Ascorbic acid increases concentration in blood of benzylpenicillin and tetracyclines; in a dose of 1 g/days increases bioavailability of ethinylestradiol (including being a part of oral contraceptives). Reduces efficiency of heparin and indirect anticoagulants. Increases risk of development of a crystalluria at treatment by salicylates and streptocides of short action, slows down removal by kidneys of acids, increases removal of the medicines having alkali reaction (including alkaloids). Increases the general clearance of ethanol which in turn reduces concentration of ascorbic acid in an organism. At simultaneous use reduces chronotropic action of an izoprenalin. Barbiturates and Primidonum increase removal of ascorbic acid with urine. Reduces therapeutic action of neuroleptics - derivatives of a fenotiazin, a canalicular reabsorption of amphetamine and tricyclic antidepressants.

At co-administration of Grippomiks with theophylline (especially if doses of theophylline exceed 400 mg) increase in concentration in serum and relative overdose of a tsetirizin because of reduced clearance can be observed.

Myelotoxic medicines strengthen manifestations of a gematotoksichnost of a tsetirizin.

It is necessary to observe extra care at combined use of medicine with hypnotic drugs and sedatives, alcohol.

Contraindications:

Hypersensitivity to one or several components which are a part of medicine; digestive tract erosive cankers in an aggravation phase; gastrointestinal bleedings; hemophilia; hemorrhagic diathesis; prothrombinopenia; portal hypertensia; renal failure; pregnancy and period of a lactation; children's age up to 12 years; thyrotoxicosis; acute diseases of kidneys, liver (acute glomerulonephritis, acute pyelonephritis, acute hepatitis); alcoholism.

Overdose:

Symptoms: in the first the 24th h are possible pallor, nausea, vomiting and pain in epigastric area, a tremor, drowsiness, tachycardia, increase in bilirubin in blood, disbolism, an exacerbation of the accompanying chronic diseases.

Paracetamol overdose symptoms: nausea, vomiting, stomach aches, pallor of integuments, anorexia. In a day or two are defined signs of damage of a liver. In hard cases the liver failure and coma develops. Toxic effect of paracetamol at adults perhaps after reception over 10-15 g of paracetamol: increase in activity of hepatic transaminases, increase in a prothrombin time (in 12-48 h after reception); the developed clinical picture of damage of a liver appears in 1-6 days. Seldom damage of a liver develops immediately and can be complicated by a renal failure (a tubular necrosis).

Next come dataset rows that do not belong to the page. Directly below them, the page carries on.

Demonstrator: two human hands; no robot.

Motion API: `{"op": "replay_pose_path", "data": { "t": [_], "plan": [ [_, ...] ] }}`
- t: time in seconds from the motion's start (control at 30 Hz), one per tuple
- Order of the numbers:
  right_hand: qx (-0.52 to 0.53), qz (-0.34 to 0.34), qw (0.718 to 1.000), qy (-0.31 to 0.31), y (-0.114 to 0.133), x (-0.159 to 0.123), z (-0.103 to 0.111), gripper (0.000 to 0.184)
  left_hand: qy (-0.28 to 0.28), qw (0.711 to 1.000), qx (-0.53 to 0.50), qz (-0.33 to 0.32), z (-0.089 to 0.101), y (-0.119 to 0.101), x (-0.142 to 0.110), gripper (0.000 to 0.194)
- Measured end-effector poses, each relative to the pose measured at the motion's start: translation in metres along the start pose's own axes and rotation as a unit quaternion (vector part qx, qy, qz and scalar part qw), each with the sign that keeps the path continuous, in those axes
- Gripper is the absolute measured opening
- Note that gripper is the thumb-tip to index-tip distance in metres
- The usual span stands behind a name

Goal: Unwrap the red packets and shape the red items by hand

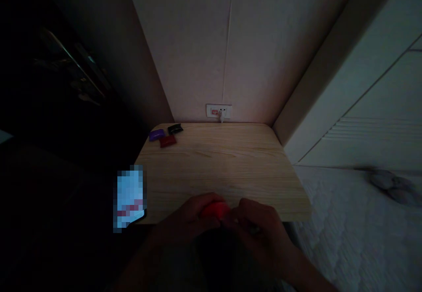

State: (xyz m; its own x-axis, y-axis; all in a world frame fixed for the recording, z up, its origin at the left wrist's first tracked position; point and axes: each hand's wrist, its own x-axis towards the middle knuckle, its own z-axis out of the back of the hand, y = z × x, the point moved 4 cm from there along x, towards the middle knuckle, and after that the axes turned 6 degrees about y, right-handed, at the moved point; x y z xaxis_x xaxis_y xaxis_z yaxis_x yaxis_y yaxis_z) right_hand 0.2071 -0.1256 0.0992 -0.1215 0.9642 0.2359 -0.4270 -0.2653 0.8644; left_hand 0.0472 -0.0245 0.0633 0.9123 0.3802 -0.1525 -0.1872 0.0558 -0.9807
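A small bright red object (216, 210) is held low over the front edge of the wooden table; its exact kind is hard to make out in the dim light. My left hand (197, 215) curls around its left side, fingers behind and thumb in front. At its right end, my right hand (255, 221) is closed, with thumb and fingertips pinched against it. Three small pillow-shaped packets lie apart from my hands at the table's far left corner: a purple packet (156, 135), a black packet (175, 129) and a dark red packet (168, 141).
A lit screen (130, 197), blurred out, stands at the left edge of the table (224, 164). A plug sits in the wall socket (219, 111) behind. On the right is a quilted pale surface (343, 221) with a greyish item (394, 187) on it.
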Motion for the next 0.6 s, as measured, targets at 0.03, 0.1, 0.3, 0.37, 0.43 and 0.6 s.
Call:
{"op": "replay_pose_path", "data": {
  "t": [0.03, 0.1, 0.3, 0.37, 0.43, 0.6],
  "plan": [
    [0.026, -0.023, 0.999, 0.000, -0.002, -0.001, -0.001, 0.009, -0.012, 1.000, 0.006, 0.005, -0.001, -0.002, 0.000, 0.036],
    [0.096, -0.072, 0.993, -0.012, -0.007, -0.002, -0.003, 0.010, -0.027, 0.999, 0.015, 0.015, -0.004, -0.005, 0.002, 0.030],
    [0.189, -0.151, 0.968, -0.070, -0.018, -0.008, -0.010, 0.019, -0.068, 0.995, 0.066, -0.012, -0.009, -0.017, 0.002, 0.023],
    [0.196, -0.167, 0.963, -0.080, -0.022, -0.011, -0.012, 0.016, -0.092, 0.991, 0.095, -0.018, -0.009, -0.020, -0.001, 0.024],
    [0.199, -0.176, 0.960, -0.093, -0.025, -0.013, -0.012, 0.018, -0.122, 0.984, 0.125, -0.022, -0.009, -0.022, -0.003, 0.025],
    [0.230, -0.203, 0.944, -0.118, -0.027, -0.012, -0.011, 0.025, -0.147, 0.974, 0.174, -0.019, -0.013, -0.027, 0.000, 0.017]
  ]
}}
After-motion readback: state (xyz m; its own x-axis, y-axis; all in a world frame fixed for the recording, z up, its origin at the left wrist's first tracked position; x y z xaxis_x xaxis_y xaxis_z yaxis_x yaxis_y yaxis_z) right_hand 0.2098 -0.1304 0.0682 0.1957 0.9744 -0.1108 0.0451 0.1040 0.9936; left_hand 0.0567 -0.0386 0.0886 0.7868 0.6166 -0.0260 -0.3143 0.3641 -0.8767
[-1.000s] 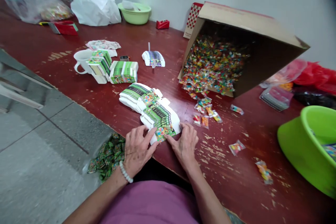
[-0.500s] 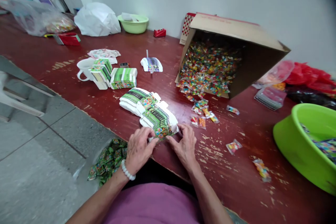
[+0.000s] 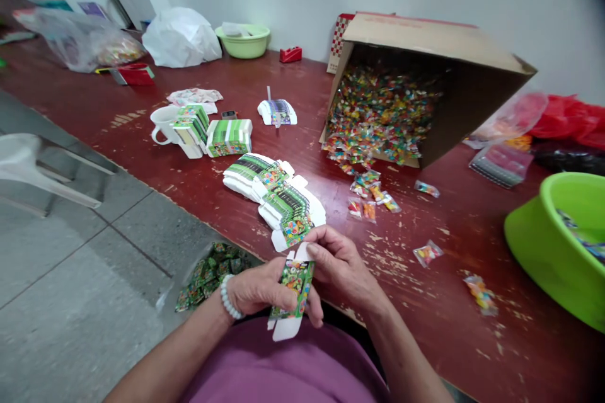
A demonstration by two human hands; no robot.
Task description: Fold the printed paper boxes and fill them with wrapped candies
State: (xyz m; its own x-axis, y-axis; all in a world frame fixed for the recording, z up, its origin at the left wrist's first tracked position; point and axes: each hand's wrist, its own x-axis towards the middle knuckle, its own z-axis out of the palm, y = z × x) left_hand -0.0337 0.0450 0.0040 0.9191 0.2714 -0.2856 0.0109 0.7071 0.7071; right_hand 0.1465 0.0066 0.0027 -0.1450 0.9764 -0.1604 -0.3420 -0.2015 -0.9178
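Observation:
A small green printed candy box [image 3: 297,280] with its white end flaps sticking out is held in front of my body, over the table's near edge. My left hand [image 3: 265,289] is closed around its body, thumb across the printed face. At the upper end, my right hand [image 3: 338,258] pinches a white flap between thumb and fingers. Just beyond lies a fanned pile of flat green cartons [image 3: 288,208], overlapping a second stack of them [image 3: 250,176]. Small clear packets of coloured candy [image 3: 368,209] lie to the right of the pile.
A tipped cardboard box [image 3: 439,31] spills candy packets onto the red table [image 3: 416,302]. A green basin [image 3: 543,239] stands at right. Further left are a white mug [image 3: 163,132] and bundled cartons [image 3: 229,136]. A bag of green packets [image 3: 212,277] sits below the edge.
Both hands have drawn one carton off the near end of the pile and toward my body. It now shows its printed face and open flaps. The view has shifted slightly.

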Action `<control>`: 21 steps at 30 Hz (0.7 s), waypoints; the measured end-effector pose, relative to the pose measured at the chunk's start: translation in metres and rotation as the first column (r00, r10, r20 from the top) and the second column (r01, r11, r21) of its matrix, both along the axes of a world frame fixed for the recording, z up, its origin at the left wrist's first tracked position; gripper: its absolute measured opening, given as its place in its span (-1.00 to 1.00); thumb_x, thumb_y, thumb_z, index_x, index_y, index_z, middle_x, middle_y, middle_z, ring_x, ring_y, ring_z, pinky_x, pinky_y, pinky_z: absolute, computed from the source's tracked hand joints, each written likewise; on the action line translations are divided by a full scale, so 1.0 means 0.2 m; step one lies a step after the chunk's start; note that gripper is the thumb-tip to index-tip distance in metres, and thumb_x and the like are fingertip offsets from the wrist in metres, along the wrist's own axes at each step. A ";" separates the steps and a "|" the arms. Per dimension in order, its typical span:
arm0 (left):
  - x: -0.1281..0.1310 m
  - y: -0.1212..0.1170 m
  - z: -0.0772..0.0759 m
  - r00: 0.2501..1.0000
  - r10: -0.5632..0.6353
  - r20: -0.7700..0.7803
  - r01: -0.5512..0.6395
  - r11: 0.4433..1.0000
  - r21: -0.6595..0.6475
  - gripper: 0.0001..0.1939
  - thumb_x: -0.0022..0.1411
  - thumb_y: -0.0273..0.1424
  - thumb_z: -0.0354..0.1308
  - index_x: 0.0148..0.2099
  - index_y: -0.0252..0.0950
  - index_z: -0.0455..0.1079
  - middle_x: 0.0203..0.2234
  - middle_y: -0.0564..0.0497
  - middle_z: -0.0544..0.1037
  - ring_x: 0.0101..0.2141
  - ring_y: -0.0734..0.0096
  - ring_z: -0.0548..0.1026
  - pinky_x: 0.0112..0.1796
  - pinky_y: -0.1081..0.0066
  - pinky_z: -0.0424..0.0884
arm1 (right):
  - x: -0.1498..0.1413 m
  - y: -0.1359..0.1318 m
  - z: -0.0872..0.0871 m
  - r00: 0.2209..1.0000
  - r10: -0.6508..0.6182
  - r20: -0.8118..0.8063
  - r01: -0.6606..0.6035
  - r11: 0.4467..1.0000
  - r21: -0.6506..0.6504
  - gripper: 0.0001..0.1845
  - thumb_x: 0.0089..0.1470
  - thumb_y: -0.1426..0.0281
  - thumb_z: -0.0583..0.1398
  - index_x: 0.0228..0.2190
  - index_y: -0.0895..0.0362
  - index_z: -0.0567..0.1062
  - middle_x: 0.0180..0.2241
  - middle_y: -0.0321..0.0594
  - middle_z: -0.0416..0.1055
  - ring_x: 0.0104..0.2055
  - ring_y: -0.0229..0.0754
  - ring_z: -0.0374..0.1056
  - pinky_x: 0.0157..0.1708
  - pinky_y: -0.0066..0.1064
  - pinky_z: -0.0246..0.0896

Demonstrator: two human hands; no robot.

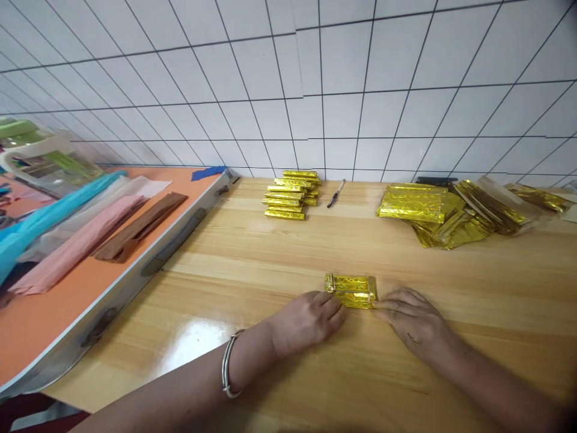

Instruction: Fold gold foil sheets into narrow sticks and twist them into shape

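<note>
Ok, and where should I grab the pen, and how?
Probably pinch the pen across its middle, coming from above and the near right. It's thin and lies slantwise on the table, its far end close to the tiled wall. The gold rolls sit close on its left; there's more room on its right.

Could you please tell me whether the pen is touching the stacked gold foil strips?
Apart: the head view shows bare wooden tabletop between the pen and the stacked gold foil strips.
</note>
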State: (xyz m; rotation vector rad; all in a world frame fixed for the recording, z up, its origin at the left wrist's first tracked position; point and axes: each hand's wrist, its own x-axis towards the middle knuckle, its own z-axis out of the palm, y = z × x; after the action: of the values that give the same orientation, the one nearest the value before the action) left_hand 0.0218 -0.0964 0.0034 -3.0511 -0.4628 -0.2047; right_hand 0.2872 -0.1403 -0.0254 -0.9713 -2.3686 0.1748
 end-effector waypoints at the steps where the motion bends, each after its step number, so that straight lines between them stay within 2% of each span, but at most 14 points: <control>1: 0.00 0.00 0.00 1.000 0.000 -0.008 0.000 1.000 0.015 -0.79 0.34 -0.53 -0.15 -0.06 -0.39 0.26 -0.24 -0.17 0.47 -0.20 0.34 0.43 -0.21 0.36 0.41 | 0.00 0.00 0.00 1.000 -0.003 -0.002 0.003 1.000 -0.011 -0.70 0.09 0.58 0.11 -0.14 0.09 0.45 -0.21 -0.21 0.50 -0.17 -0.18 0.33 -0.12 -0.22 0.23; 6: 0.00 0.00 -0.03 0.998 0.046 0.050 -0.046 0.999 0.006 -0.79 0.34 -0.50 -0.15 -0.07 -0.41 0.26 -0.27 -0.13 0.48 -0.22 0.32 0.43 -0.23 0.34 0.41 | -0.03 0.01 0.00 0.998 -0.052 0.023 0.054 0.995 -0.088 -0.75 0.12 0.52 0.10 -0.14 0.13 0.41 -0.25 -0.19 0.47 -0.19 -0.18 0.31 -0.14 -0.26 0.25; 9: -0.01 0.01 -0.06 0.994 0.058 0.090 -0.057 0.998 -0.016 -0.79 0.35 -0.49 -0.15 -0.06 -0.40 0.27 -0.25 -0.13 0.48 -0.23 0.34 0.43 -0.23 0.36 0.41 | -0.04 0.01 -0.01 0.994 -0.087 0.071 0.093 0.992 -0.088 -0.76 0.14 0.49 0.09 -0.12 0.16 0.39 -0.26 -0.16 0.45 -0.20 -0.17 0.29 -0.17 -0.26 0.27; 14: -0.02 0.03 -0.08 0.989 0.070 0.128 -0.062 0.996 -0.068 -0.78 0.35 -0.49 -0.14 -0.05 -0.38 0.27 -0.25 -0.12 0.48 -0.23 0.35 0.42 -0.22 0.36 0.40 | -0.06 -0.01 0.01 0.978 -0.090 0.191 0.092 0.996 -0.004 -0.74 0.17 0.52 0.03 -0.13 0.17 0.41 -0.30 -0.13 0.42 -0.25 -0.16 0.28 -0.25 -0.27 0.29; 21: -0.03 0.03 -0.13 0.963 0.105 0.247 -0.068 0.985 -0.156 -0.79 0.32 -0.51 -0.10 -0.05 -0.35 0.28 -0.25 -0.10 0.48 -0.24 0.36 0.42 -0.21 0.34 0.39 | -0.08 -0.02 0.00 0.951 -0.142 0.276 0.114 0.987 0.116 -0.69 0.14 0.59 -0.02 -0.13 0.24 0.42 -0.29 -0.05 0.40 -0.20 -0.09 0.26 -0.19 -0.21 0.28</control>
State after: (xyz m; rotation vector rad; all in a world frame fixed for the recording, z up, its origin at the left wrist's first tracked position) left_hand 0.0156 -0.0897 -0.0234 -3.1502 -0.6517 -0.5889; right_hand 0.2713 -0.1441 -0.0249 -1.1636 -2.5309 -0.1411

Treatment: at suspicion on overdose the patient has to see a doctor immediately. The victim should make a gastric lavage during the first 4 h poisoning, to accept adsorbents (absorbent carbon). Introduction of donators of SH-group and predecessors of synthesis of glutathione - methionine - in 8-9 h after overdose and N-Acetylcysteinum - in 12 h. Need for holding additional therapeutic actions is defined depending on concentration of paracetamol in blood, and also from time which passed after its reception.

Storage conditions:

Drug should be stored in the unavailable to children, protected from moisture and light place, at a temperature not above 25 °C. A period of validity - 2 years.

Issue conditions:

According to the recipe

Packaging:

On 10 g of powder in bags from the combined material. On 5, 10 or 15 bags in a cardboard pack together with the application instruction.